Task objective — In the records below, find every line that contains "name" and list it.

Information shown —
↓↓↓
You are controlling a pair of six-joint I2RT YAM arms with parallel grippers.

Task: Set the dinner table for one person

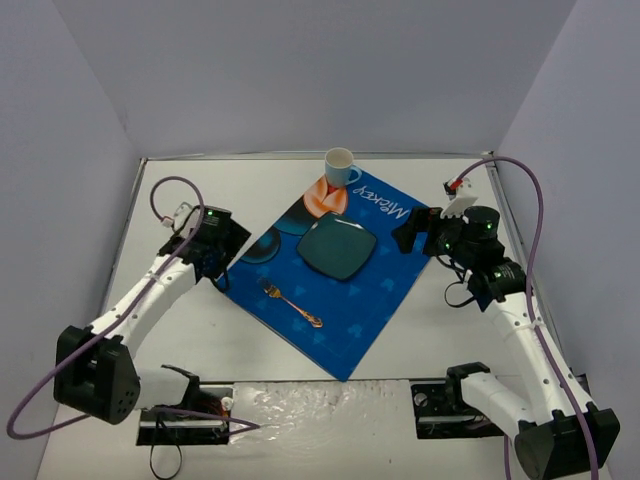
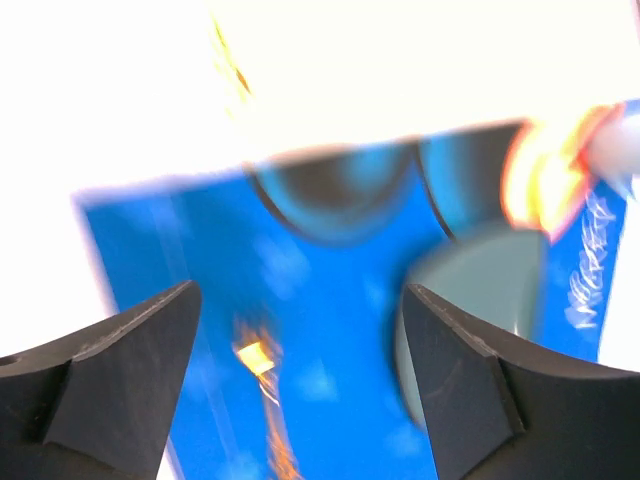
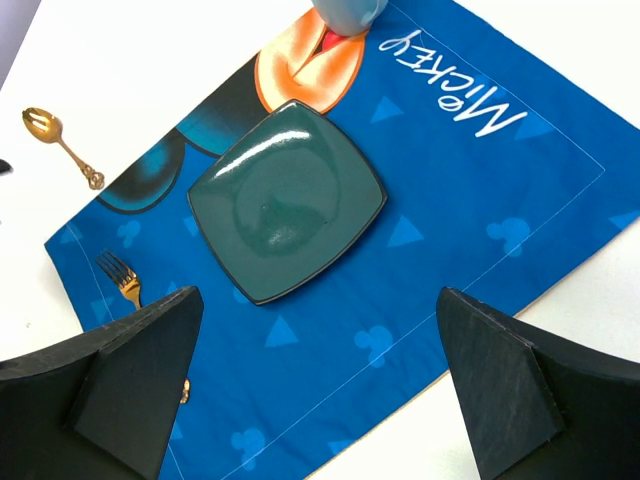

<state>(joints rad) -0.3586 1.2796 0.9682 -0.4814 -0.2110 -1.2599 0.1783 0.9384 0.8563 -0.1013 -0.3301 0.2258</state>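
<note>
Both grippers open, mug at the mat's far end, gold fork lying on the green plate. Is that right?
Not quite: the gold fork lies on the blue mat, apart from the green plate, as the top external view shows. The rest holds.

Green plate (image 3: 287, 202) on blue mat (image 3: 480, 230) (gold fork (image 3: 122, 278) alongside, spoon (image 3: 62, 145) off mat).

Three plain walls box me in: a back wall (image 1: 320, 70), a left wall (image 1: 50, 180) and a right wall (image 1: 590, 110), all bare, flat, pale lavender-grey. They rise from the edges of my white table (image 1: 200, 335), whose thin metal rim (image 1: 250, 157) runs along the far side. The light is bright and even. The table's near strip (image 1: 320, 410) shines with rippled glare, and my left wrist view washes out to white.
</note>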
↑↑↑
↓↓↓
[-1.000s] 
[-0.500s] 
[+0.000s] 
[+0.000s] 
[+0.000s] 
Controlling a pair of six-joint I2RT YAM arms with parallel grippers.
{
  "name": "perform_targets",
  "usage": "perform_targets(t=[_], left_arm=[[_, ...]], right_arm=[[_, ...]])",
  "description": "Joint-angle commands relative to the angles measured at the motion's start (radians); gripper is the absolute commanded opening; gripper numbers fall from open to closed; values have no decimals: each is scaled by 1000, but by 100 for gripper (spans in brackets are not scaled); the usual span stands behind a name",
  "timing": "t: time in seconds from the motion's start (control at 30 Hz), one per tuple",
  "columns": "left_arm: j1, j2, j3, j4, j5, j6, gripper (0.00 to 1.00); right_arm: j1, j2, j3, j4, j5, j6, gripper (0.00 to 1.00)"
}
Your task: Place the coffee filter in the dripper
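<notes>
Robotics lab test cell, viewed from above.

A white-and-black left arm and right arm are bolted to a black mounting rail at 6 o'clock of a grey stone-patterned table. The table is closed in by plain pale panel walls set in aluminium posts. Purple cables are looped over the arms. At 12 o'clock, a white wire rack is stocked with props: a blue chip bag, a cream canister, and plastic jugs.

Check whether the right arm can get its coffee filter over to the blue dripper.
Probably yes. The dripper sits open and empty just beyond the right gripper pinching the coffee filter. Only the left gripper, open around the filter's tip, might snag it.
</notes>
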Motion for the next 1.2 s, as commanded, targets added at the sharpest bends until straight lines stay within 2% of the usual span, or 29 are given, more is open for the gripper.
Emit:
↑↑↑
Your solution —
  "name": "perform_targets",
  "description": "Joint-angle commands relative to the angles measured at the motion's start (radians); gripper is the absolute commanded opening; gripper numbers fall from open to closed; values have no decimals: each is scaled by 1000, but by 100 for gripper (spans in brackets are not scaled); the usual span stands behind a name",

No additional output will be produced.